Work instructions -> Copy each line of the material in which the word "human" appears.

Records provided section start

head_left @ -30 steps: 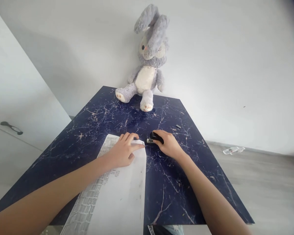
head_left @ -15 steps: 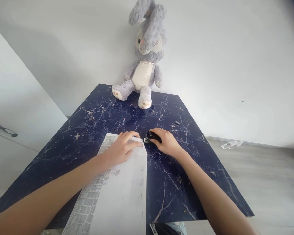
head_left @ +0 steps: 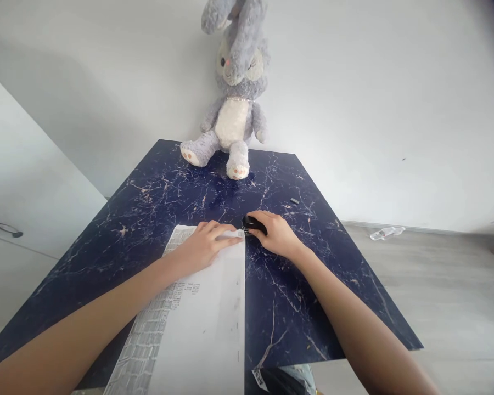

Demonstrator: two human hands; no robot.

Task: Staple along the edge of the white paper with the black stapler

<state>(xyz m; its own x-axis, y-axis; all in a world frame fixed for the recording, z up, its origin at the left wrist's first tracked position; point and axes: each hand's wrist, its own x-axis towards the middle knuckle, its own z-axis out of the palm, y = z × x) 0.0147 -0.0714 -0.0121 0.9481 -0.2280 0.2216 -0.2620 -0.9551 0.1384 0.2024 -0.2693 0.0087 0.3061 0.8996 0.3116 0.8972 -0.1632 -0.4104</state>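
Closest to me, below the table's near edge, a bit of dark and bluish cloth (head_left: 282, 381) shows, and a long sheet of white paper (head_left: 206, 329) runs out past that same edge. The paper lies lengthwise on a dark blue table (head_left: 284, 307) veined with white, grey brick-like print down its left side and a small block of text beside it. Farther up, the left hand (head_left: 203, 247) lies palm down across the sheet, fingers reaching to the far right corner; from here I can't tell whether it pinches the paper or only presses it. Facing it, the right hand (head_left: 278, 233) is wrapped around a black stapler (head_left: 255, 224), whose front end meets that corner, though whether paper sits inside its mouth is too small to see. Just beyond lies a little grey strip (head_left: 295, 201). At the table's far end a fluffy grey plush rabbit (head_left: 231, 122) sits upright against the pale wall (head_left: 354, 99), one ear flopped over its face. Off to the right, a clear plastic piece (head_left: 387, 233) rests on the floor (head_left: 436, 296) near the wall.
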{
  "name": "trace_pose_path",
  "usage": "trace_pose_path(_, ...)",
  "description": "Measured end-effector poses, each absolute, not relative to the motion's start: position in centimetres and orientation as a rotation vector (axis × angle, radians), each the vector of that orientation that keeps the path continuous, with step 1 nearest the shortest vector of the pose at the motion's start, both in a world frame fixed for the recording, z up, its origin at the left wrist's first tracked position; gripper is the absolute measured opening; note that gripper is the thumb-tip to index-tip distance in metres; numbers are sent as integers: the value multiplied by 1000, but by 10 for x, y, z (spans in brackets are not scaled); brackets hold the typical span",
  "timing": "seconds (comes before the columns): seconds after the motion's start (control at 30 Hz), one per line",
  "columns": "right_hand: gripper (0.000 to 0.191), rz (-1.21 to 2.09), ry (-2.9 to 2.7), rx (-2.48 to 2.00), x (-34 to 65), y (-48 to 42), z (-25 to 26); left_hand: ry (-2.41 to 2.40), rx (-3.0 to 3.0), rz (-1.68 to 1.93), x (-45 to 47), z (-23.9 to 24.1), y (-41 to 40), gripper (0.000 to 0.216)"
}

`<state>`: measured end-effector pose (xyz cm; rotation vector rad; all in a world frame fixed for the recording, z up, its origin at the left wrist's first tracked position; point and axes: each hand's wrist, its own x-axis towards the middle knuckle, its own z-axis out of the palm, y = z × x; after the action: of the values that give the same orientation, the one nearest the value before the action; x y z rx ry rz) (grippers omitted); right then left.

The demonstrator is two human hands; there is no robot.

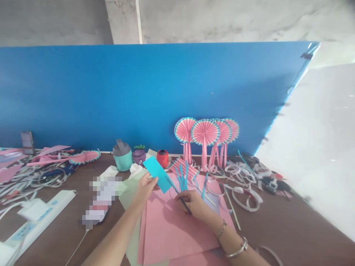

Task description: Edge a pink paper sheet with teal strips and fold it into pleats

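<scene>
My left hand (146, 186) pinches a bright blue paper rectangle (158, 173) by its lower left edge, holding it tilted above the pink sheets. My right hand (191, 203) is closed around a slim dark tool (185, 205), whose exact kind I cannot make out; its thin end points up to the blue paper's right edge. Under both hands lies a stack of pink paper sheets (172, 236). Narrow blue paper strips (183, 177) lie just beyond my right hand, near a pleated pink paper piece (181, 168).
Pink paper rosettes (205, 132) lean against a blue partition (124, 88). A teal cup (122, 158), purple pot (139, 156) and red thread spool (162, 158) stand behind. Left are a phone (101, 203) and power strip (41, 221); right, curled white strips (246, 199).
</scene>
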<state>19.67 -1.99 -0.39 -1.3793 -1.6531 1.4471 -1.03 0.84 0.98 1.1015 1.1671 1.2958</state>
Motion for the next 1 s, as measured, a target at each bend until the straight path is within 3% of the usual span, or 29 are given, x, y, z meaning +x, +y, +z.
trace_pose_path(1.0, 26, 1429, -1640, -1323, 196, -17, -10, 982, 1167, 1134, -2, 7, -1, 44)
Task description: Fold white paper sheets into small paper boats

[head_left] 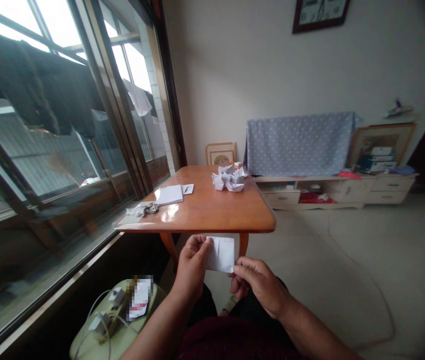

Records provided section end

Output of the exercise ->
Demonstrator: two human hands; no robot.
The demonstrator is two human hands; there is no robot.

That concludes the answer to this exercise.